[Data shown Boundary: Start]

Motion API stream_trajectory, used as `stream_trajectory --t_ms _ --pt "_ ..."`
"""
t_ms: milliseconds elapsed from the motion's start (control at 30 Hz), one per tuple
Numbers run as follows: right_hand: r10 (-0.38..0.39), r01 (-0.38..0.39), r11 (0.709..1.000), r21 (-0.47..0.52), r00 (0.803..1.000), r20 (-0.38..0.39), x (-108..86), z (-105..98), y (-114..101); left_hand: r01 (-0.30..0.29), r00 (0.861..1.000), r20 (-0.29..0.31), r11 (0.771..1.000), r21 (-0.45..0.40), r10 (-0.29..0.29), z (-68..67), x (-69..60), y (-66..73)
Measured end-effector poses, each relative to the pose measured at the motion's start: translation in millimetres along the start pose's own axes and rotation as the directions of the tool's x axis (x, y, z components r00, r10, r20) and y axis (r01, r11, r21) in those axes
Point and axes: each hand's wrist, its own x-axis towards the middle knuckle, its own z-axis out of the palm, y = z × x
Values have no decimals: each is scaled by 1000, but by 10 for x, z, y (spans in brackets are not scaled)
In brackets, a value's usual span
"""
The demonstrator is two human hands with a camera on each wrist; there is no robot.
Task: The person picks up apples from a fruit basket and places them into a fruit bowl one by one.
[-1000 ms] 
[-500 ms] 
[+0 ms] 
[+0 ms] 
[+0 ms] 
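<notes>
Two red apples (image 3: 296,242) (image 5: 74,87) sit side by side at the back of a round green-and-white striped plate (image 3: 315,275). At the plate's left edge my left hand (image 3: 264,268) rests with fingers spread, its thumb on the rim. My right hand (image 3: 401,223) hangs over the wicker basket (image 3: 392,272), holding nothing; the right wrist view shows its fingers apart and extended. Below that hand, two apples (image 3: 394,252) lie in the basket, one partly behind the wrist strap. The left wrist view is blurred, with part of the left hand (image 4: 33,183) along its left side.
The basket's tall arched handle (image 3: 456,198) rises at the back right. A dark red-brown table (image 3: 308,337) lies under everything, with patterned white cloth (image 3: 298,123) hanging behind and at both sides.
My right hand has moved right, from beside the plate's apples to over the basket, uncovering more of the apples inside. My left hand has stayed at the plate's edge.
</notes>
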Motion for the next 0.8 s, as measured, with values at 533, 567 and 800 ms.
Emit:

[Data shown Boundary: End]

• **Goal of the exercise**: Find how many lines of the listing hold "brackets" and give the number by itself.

• **Written solution**: 2